Leslie Adrienne Miller is the author of six collections of poetry; her most recent release is titled simply “Y.” A Professor of English at the University of St. Thomas in St. Paul, Miller explores motherhood and child development, informed by both science and linguistics.
Miller reads Thursday night at SubText in St. Paul, along with fellow poets Roseann Lloyd and Kate Lynn Hibbard.
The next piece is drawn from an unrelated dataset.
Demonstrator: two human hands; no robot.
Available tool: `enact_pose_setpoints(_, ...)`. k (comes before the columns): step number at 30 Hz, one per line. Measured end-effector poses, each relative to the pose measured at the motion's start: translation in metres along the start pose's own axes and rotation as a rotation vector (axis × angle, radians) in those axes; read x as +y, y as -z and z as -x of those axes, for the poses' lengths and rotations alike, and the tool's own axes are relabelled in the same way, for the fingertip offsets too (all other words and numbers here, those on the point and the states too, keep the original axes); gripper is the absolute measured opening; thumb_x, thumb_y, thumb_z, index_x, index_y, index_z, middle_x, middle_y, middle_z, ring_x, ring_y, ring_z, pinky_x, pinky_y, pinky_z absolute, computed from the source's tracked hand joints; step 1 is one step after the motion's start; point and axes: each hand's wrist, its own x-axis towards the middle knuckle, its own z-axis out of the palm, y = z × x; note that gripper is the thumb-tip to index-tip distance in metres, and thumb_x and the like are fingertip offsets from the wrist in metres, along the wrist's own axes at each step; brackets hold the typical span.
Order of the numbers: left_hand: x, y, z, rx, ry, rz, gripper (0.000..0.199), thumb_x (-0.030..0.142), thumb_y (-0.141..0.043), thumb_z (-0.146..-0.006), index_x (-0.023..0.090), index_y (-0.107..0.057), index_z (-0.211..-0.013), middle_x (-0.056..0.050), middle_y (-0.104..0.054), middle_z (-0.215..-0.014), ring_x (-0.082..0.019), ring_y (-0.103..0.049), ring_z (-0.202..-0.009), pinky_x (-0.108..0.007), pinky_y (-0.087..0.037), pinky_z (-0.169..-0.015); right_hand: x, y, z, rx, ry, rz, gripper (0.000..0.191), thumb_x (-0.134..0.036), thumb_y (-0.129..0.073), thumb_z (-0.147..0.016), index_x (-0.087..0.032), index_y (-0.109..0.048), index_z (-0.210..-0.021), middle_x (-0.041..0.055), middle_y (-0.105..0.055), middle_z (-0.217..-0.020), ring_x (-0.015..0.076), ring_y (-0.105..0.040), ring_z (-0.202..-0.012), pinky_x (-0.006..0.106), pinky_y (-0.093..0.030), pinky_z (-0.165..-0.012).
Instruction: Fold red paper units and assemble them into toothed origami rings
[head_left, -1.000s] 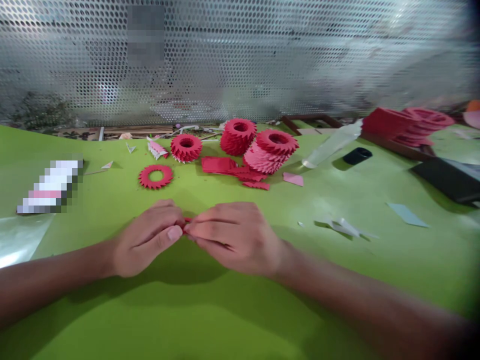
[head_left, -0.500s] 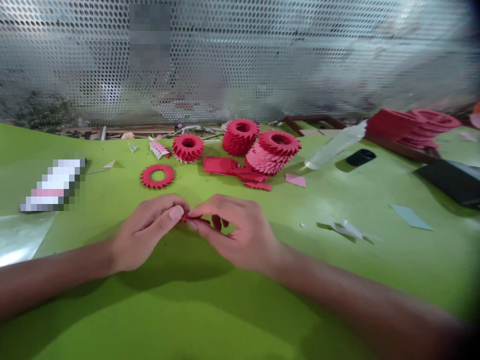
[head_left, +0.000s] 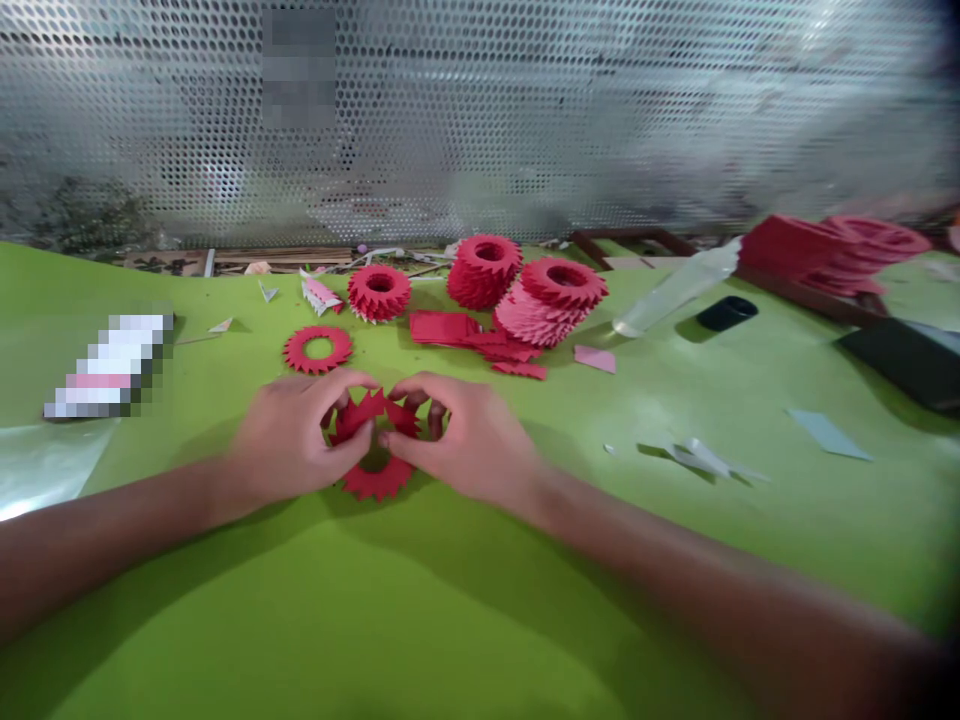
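Note:
Between my hands is a red toothed paper ring [head_left: 379, 480], its open centre turned toward me. My left hand [head_left: 296, 435] curls around the ring's left side, thumb on the inner edge and fingers behind. On the opposite side my right hand [head_left: 465, 435] grips it in the same way. Just beyond my left hand, a second red toothed ring [head_left: 291, 350] lies flat. Past the hands are red folded paper strips [head_left: 442, 327], a short red ring stack [head_left: 379, 293], a taller red stack [head_left: 484, 275] and a pink stack with a red top [head_left: 551, 300].
To the right lie a clear glue bottle [head_left: 675, 290], a black cap [head_left: 727, 314], a dark flat object [head_left: 900, 360] and paper scraps [head_left: 829, 433]. A blurred-out phone-like object [head_left: 112, 365] is at the left. A perforated metal sheet [head_left: 480, 120] rises behind the green table [head_left: 375, 620].
The red paper held edge-on between my fingertips is now opened and tilted up, showing as a full ring. Both hands have turned, with fingers curled around its sides.

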Motion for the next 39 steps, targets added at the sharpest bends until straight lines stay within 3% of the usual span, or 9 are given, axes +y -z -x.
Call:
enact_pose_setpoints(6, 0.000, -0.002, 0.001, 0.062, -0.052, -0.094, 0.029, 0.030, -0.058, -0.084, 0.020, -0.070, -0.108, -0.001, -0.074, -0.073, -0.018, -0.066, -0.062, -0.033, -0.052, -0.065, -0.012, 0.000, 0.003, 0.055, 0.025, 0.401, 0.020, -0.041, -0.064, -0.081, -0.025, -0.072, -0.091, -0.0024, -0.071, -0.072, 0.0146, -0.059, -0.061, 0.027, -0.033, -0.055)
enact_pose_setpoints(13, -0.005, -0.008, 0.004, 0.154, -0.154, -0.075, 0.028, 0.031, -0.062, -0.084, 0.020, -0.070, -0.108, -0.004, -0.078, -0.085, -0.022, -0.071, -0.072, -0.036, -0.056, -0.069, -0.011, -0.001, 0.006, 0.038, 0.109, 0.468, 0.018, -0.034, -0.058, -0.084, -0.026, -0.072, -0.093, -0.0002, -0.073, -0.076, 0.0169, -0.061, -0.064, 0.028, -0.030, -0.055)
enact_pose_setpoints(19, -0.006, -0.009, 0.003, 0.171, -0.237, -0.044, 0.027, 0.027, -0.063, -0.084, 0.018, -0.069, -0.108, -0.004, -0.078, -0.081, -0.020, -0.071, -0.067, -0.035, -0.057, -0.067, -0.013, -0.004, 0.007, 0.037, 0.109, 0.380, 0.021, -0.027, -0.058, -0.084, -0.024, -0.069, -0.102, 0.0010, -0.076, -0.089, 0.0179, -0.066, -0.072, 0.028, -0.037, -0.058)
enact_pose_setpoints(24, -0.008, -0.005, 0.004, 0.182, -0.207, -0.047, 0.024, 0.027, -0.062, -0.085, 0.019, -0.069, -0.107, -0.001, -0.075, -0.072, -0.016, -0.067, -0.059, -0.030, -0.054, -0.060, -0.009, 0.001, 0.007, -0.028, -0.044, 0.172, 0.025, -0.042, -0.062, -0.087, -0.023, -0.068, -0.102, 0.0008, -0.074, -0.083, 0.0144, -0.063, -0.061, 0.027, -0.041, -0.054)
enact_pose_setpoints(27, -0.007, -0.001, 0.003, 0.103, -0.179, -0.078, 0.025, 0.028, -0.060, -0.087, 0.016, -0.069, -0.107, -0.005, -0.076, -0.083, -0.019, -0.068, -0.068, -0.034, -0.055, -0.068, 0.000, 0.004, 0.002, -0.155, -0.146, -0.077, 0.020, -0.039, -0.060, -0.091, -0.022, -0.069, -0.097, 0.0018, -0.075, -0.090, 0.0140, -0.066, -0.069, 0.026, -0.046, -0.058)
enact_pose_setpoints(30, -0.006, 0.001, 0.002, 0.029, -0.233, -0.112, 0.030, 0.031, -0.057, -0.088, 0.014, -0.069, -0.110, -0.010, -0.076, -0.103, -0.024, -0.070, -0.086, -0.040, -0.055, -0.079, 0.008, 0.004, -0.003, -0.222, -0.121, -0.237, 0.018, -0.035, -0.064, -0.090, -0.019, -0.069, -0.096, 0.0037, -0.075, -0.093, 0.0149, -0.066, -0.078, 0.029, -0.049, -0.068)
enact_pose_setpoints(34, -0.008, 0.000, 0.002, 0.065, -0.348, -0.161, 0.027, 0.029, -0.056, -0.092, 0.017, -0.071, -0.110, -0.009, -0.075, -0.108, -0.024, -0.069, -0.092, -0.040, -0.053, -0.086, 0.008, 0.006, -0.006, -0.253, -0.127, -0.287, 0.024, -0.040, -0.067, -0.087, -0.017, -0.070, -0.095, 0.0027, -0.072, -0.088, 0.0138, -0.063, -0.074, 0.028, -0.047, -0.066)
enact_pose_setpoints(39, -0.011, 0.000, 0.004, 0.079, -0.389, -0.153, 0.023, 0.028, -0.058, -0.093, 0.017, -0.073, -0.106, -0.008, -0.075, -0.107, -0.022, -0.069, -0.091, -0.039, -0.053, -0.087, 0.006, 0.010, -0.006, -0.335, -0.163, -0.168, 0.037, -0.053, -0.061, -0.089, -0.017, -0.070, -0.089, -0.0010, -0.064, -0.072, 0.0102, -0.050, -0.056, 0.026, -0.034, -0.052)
Here’s the title poem from Miller’s latest collection:
Perhaps it’s a thread that needs to be pulled,
a single stitch caught in the crux.
Whole word in French and Spanish,
vertical axis of Cartesian three
loaning its fragile branch to a boy
in theory. On y va. Let’s go There.
What happens to unrepaired sequences
in subsequent generations? Semivowel,
blown umbrella, arrow reversed in wind,
frizzy blot of genetic code directing the symphony
of a trillion sperm, a single Y . . . might fold over,
line up these similar patches of genetic sequence,
and then accidentally delete everything
that lies in between. Je est un autre.
If the face is a christening in flesh,
the boy of him is its opposite,
raising the tent of bones in which
he will harbor all the starry anomalies
that a knowledge of God cannot undo.
– “Y” by Leslie Adrienne Miller, from her collection of the same name, published by Graywolf Press. Reprinted here with permission from the publisher.